## TO DO
Work out how many lines of the listing below contain the word "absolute". Respond with that number only.

## INPUT DATA
========================================================================

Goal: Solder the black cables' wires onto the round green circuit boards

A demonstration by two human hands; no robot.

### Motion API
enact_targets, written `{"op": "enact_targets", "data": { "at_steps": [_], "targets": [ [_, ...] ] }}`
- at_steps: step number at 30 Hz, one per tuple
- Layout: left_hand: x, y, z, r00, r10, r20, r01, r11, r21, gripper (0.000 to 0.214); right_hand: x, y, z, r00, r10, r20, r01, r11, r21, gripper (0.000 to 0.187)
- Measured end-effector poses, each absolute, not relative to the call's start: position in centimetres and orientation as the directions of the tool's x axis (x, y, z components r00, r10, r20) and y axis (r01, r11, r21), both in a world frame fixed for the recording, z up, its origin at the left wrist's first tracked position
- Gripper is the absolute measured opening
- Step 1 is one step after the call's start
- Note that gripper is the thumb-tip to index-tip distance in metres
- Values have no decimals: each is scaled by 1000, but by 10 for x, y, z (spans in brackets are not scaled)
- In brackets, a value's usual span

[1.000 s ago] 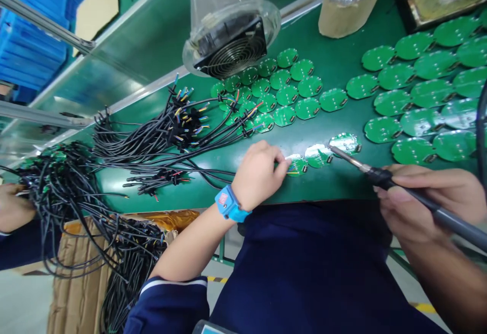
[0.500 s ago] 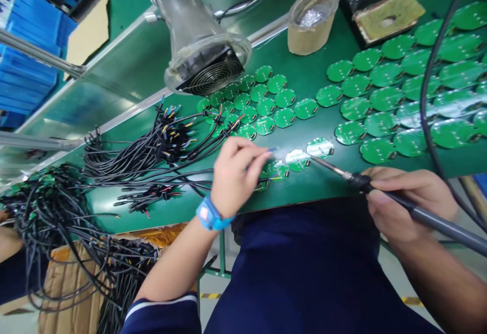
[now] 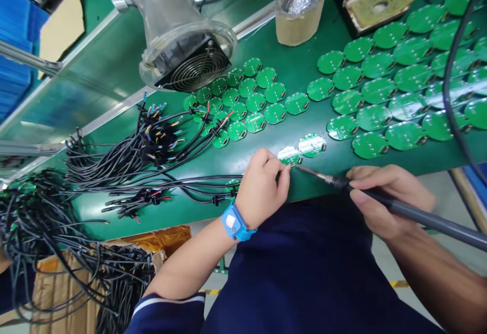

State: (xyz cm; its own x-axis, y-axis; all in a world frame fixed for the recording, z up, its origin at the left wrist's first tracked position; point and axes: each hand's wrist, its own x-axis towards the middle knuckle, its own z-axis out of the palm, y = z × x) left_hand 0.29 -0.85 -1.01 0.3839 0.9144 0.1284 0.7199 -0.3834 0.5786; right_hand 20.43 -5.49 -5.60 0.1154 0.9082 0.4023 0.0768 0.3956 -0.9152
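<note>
Below and right of the fume extractor [image 3: 186,40], the left hand [image 3: 264,184] curls its fingers beside a green circuit board [image 3: 288,153]; whatever they pinch is too small to tell. Farther right of the fume extractor, the right hand [image 3: 401,182] has a soldering iron [image 3: 437,217] in its grip, tip near that board. Black cables [image 3: 129,144] lie on the surface [image 3: 287,130] left of the fume extractor; a tan cup [image 3: 297,29] stands to its right.

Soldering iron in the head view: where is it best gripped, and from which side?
Take the soldering iron by the front of its dark handle, probably from the right: its slim metal shaft points left toward a green circuit board, while the thick handle extends rightward. The right hand grips it there, pen-like.
</note>
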Motion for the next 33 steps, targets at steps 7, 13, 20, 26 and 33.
{"op": "enact_targets", "data": {
  "at_steps": [7,13,20,26,33],
  "targets": [
    [2,-8,-14,399,908,130,725,-399,561,14,206,-55,-54,72,924,375,98,368,-925,26],
    [3,-7,-15,382,915,129,738,-386,553,14,206,-54,-55,67,925,375,140,364,-921,25],
    [4,-7,-16,382,917,115,744,-379,550,13,205,-54,-53,38,925,377,146,368,-918,27],
    [4,-7,-15,382,918,110,745,-376,551,13,206,-52,-46,140,921,363,35,362,-932,28],
    [6,-8,-15,368,923,112,755,-367,544,14,202,-52,-40,61,934,352,254,326,-910,22]
  ]
}}
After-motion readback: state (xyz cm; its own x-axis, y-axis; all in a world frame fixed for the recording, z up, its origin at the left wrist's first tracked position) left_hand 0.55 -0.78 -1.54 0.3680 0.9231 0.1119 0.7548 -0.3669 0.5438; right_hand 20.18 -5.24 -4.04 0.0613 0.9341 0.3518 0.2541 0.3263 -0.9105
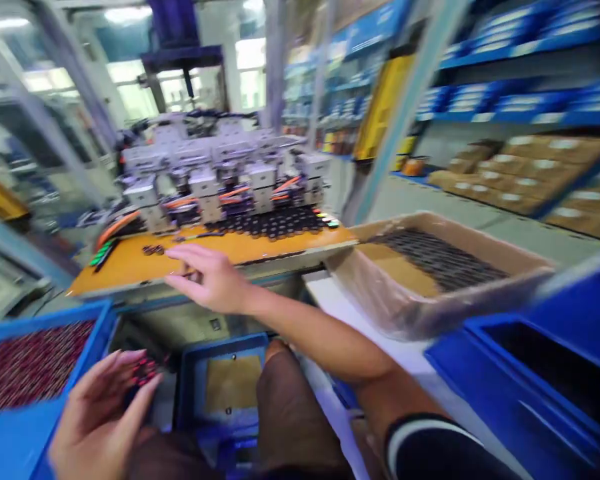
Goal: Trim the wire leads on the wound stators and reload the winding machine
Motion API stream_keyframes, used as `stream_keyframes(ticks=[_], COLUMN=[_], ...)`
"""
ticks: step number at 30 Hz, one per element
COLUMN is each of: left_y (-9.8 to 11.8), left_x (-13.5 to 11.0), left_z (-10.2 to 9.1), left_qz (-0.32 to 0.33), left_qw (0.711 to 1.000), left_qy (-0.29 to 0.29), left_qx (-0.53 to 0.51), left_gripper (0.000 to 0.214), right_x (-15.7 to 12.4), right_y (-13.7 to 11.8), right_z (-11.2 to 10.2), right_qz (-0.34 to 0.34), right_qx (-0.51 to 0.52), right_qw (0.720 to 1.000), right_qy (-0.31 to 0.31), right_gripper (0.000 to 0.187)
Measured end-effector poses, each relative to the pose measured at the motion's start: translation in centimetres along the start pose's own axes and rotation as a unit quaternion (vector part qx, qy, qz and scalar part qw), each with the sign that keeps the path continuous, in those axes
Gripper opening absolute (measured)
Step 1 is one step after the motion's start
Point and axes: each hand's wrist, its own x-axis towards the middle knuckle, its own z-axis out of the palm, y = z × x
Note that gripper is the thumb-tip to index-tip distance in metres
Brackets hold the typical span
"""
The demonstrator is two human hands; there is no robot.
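Observation:
At the lower left, my left hand (105,407) curls around a bunch of small red-and-black parts (144,371), held between thumb and fingers. My right hand (215,280) reaches over the front edge of the orange work surface (250,251), its thumb and forefinger spread apart. Something small and dark shows between those fingers; blur hides whether it is touched. Just past the fingertips lie a few small dark round pieces (153,250). Farther back, many black round parts (275,223) lie in front of a machine (210,180) with several grey blocks and orange tubes.
A blue bin (97,347) of thin reddish parts stands left. Between my legs is a blue tray (193,380). To the right, a plastic-lined carton (485,248) holds dark parts beside a blue bin (460,340). A slanted metal post (405,113) rises behind the carton.

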Motion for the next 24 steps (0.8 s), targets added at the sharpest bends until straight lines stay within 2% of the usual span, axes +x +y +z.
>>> stream_keyframes(ticks=[2,3,5,8,11,15,17,19,21,22,24], left_y=[-0.4,-0.3,0.0,0.7,1.1,1.3,1.3,1.3,1.2,1.2,1.2], left_x=[-2.1,-2.8,-3.8,-4.5,-4.6,-4.4,-4.6,-5.0,-5.6,-6.0,-6.4], left_z=[-0.5,-0.6,-0.6,-0.6,-0.5,-0.5,-0.7,-0.9,-1.1,-1.1,-1.1], left_qz=[0.006,0.014,0.029,0.035,0.011,-0.058,-0.079,-0.075,-0.055,-0.045,-0.034], left_qw=[1.000,1.000,0.999,0.999,0.999,0.996,0.993,0.993,0.994,0.994,0.991], left_qy=[-0.009,-0.016,-0.026,-0.028,-0.024,-0.014,-0.015,-0.020,-0.038,-0.054,-0.082], left_qx=[-0.004,-0.007,-0.012,-0.015,-0.028,-0.071,-0.085,-0.085,-0.086,-0.090,-0.099], left_gripper=[0.064,0.067,0.071,0.075,0.074,0.068,0.066,0.067,0.069,0.070,0.072], right_x=[-3.4,-4.9,-7.3,-9.5,-10.8,-12.0,-12.3,-12.3,-11.8,-11.6,-11.1], right_y=[-2.8,-4.0,-5.8,-7.0,-7.1,-7.1,-7.1,-7.0,-7.1,-7.3,-7.7], right_z=[-0.9,-1.4,-2.0,-1.9,-1.3,-1.0,-0.9,-0.6,-0.1,0.2,1.1], right_qz=[-0.109,-0.143,-0.143,-0.119,-0.119,-0.112,-0.073,0.010,0.125,0.186,0.287], right_qx=[0.089,0.088,0.031,-0.038,-0.017,0.108,0.187,0.256,0.320,0.352,0.421], right_qw=[0.990,0.984,0.980,0.965,0.960,0.956,0.944,0.936,0.919,0.901,0.847], right_qy=[-0.031,-0.060,-0.137,-0.229,-0.253,-0.250,-0.261,-0.244,-0.196,-0.174,-0.153], right_gripper=[0.038,0.034,0.026,0.014,0.019,0.030,0.027,0.019,0.038,0.044,0.039])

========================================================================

## SOLUTION TO THE EXERCISE
3